Я не услышу, как каждое утро, дребезжанья стекол, когда грузовики мчатся по улице к порту. Одни лишь морские птицы нарушают тишину. Серые и серебристые чайки, бретонские глупыши, длиннобелые тупики и другие морские птицы возвещают разнообразными криками о своем пробуждении. Я вслушиваюсь. Вновь обретаю звуки, но это не грохот машин, не местное радио, только усиливающее утреннюю апатию.

Оказывается, я оглохла, сама того не ведая.

На заводе тоже есть животные, но их не слышно. Иногда это кошка, преследующая мышь среди груд картона, иногда таракан, скользящий по канализационным трубам, иногда змея, проползшая в приоткрытую дверь и спрятавшаяся под плинтусом. А иногда увидишь божью коровку в красной шапочке, прогуливающуюся по контейнеру. Но тем, кто работает в металлургии, некогда изучать нравы животных, дай бог самим как-нибудь приспособиться.

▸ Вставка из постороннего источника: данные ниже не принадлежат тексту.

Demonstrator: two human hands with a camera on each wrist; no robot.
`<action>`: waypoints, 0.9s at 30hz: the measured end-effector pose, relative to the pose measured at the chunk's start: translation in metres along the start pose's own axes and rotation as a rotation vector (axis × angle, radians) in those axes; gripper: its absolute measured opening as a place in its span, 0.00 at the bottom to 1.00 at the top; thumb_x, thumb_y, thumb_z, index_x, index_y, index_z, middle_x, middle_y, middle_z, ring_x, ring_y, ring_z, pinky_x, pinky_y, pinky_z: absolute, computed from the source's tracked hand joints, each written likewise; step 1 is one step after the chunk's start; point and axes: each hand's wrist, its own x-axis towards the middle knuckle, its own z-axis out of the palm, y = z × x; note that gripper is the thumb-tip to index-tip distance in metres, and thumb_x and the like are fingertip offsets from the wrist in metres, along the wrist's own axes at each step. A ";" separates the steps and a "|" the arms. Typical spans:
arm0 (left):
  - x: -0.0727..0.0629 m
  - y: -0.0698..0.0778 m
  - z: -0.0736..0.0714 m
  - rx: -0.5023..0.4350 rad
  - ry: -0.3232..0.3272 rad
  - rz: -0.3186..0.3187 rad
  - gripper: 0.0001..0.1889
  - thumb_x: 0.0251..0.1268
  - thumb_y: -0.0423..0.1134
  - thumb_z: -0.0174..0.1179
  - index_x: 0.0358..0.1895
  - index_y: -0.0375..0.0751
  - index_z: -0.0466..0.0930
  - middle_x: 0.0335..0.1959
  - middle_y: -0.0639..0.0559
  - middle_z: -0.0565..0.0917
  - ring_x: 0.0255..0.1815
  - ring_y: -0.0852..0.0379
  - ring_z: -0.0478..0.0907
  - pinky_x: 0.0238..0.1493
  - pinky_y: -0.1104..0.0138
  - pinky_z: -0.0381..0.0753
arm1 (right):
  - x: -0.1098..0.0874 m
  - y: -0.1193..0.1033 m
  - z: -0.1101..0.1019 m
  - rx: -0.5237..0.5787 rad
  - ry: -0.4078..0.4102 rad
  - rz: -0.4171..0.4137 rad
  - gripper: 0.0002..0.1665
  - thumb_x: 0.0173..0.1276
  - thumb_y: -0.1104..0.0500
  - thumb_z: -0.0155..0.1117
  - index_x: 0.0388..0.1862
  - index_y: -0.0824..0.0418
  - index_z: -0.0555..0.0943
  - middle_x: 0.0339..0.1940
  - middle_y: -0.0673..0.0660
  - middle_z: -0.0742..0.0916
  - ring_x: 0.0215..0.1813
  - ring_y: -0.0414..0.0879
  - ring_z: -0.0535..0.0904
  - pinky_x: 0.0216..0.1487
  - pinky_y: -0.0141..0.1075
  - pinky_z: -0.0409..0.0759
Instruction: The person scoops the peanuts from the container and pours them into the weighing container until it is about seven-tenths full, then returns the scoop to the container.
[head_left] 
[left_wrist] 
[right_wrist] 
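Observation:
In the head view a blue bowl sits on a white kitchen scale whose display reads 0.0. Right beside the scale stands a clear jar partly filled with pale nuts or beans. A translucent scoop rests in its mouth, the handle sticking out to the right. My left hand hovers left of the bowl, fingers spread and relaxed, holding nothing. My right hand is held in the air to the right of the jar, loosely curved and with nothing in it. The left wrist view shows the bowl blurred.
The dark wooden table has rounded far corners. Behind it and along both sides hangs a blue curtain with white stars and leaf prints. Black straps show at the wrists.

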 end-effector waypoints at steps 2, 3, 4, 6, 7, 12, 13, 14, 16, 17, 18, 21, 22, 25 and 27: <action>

Правда, к шуму машин в конце концов привыкаешь, но хотя его одного достаточно, чтобы окончательно отупеть, мы начинаем еще и горланить изо всей мочи, стучать инструментами по контейнерам, по конвейеру. Разряжаем нервное напряжение этим необязательным грохотом. Обнаженные нервы повинны в этих импровизированных концертах, в которых находит себе выход гнев. Они не могут ускользнуть от внимания начальника цеха, однако он не вмешивается из страха, как бы это неистовство не обернулось против него. К тому же он не играет ни на одном инструменте и, возможно, завидует этой коллективной музыке. Все чувствуют себя несколько потерянно, когда достигнув накала, звуки голосов становятся тише и какофония прекращается. До новой вспышки. Каждый возвращается к обычному ритму работы, и скрежет металла наполняет цех.

Предметы и те приобретают иногда несвойственное им назначение. Тележка на колесах становится самокатом, мусорная урна — вместилищем для литра красного вина, металлическая корзина превращается в сиденье, а кусок картона — в скатерть, на которой можно перекусить. Устраивают полулегальные столовки по углам цеха, пируя в пыли перед началом отпуска.